EXERCISE DATA: Begin

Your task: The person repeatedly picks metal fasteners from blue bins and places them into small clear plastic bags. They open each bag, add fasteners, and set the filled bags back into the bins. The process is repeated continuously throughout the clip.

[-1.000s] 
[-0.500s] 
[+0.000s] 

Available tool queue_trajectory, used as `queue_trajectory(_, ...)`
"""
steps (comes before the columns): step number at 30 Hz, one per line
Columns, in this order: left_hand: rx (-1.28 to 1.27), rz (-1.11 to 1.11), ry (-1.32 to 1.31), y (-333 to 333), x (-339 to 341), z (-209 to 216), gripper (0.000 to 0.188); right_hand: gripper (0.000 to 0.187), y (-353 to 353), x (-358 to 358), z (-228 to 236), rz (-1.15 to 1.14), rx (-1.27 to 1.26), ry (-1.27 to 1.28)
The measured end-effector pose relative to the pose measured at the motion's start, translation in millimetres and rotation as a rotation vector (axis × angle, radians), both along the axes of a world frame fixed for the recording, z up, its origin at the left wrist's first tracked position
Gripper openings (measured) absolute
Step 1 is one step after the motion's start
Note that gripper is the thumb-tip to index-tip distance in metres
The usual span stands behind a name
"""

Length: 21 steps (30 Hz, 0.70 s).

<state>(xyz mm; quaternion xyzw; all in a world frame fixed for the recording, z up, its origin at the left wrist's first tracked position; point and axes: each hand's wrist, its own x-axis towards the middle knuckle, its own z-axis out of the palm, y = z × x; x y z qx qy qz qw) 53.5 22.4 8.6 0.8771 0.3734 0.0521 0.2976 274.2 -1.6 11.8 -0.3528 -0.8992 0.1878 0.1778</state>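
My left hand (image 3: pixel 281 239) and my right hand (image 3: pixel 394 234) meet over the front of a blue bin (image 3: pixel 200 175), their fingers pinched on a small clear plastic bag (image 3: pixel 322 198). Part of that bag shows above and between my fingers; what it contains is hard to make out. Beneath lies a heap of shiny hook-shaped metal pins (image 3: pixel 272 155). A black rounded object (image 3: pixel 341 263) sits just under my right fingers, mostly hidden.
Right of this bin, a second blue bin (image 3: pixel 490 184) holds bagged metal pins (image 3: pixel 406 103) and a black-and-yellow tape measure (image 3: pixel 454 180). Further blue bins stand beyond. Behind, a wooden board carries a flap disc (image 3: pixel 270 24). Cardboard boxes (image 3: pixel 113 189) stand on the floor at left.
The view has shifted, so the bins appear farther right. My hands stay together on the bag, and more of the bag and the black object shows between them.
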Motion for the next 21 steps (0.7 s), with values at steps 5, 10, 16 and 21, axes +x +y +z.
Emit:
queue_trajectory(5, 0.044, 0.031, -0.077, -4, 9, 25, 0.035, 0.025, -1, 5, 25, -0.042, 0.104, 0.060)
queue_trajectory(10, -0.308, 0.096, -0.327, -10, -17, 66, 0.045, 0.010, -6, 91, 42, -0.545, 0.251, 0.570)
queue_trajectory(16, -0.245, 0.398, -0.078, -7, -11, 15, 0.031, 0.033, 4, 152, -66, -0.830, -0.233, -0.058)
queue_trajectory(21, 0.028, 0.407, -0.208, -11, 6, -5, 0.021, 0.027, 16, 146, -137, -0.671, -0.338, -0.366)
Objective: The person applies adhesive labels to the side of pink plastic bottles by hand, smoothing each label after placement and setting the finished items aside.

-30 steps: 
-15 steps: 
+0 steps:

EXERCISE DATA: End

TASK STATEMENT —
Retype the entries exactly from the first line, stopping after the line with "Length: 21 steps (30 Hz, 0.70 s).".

PROBLEM SOLUTION —
Your task: The person repeatedly picks metal fasteners from blue bins and places them into small clear plastic bags. They open each bag, add fasteners, and set the filled bags back into the bins. The process is repeated continuously throughout the clip.

[-1.000s] 
[-0.500s] 
[+0.000s] 

Available tool queue_trajectory, used as `queue_trajectory(_, ...)`
"""
steps (comes before the columns): step number at 30 Hz, one per line
Columns, in this order: left_hand: rx (-1.28 to 1.27), rz (-1.11 to 1.11), ry (-1.32 to 1.31), y (-333 to 333), x (-339 to 341), z (-209 to 216), gripper (0.000 to 0.188); right_hand: gripper (0.000 to 0.187), y (-353 to 353), x (-358 to 358), z (-228 to 236), rz (-1.15 to 1.14), rx (-1.27 to 1.26), ry (-1.27 to 1.28)
The measured end-effector pose relative to the pose measured at the motion's start, translation in millimetres and rotation as a rotation vector (axis × angle, radians), both along the axes of a world frame fixed for the recording, z up, its origin at the left wrist's first tracked position
Gripper openings (measured) absolute
Step 1 is one step after the motion's start
Note that gripper is the thumb-tip to index-tip distance in metres
The usual span stands behind a name
"""

Length: 21 steps (30 Hz, 0.70 s).

The answer requires no additions.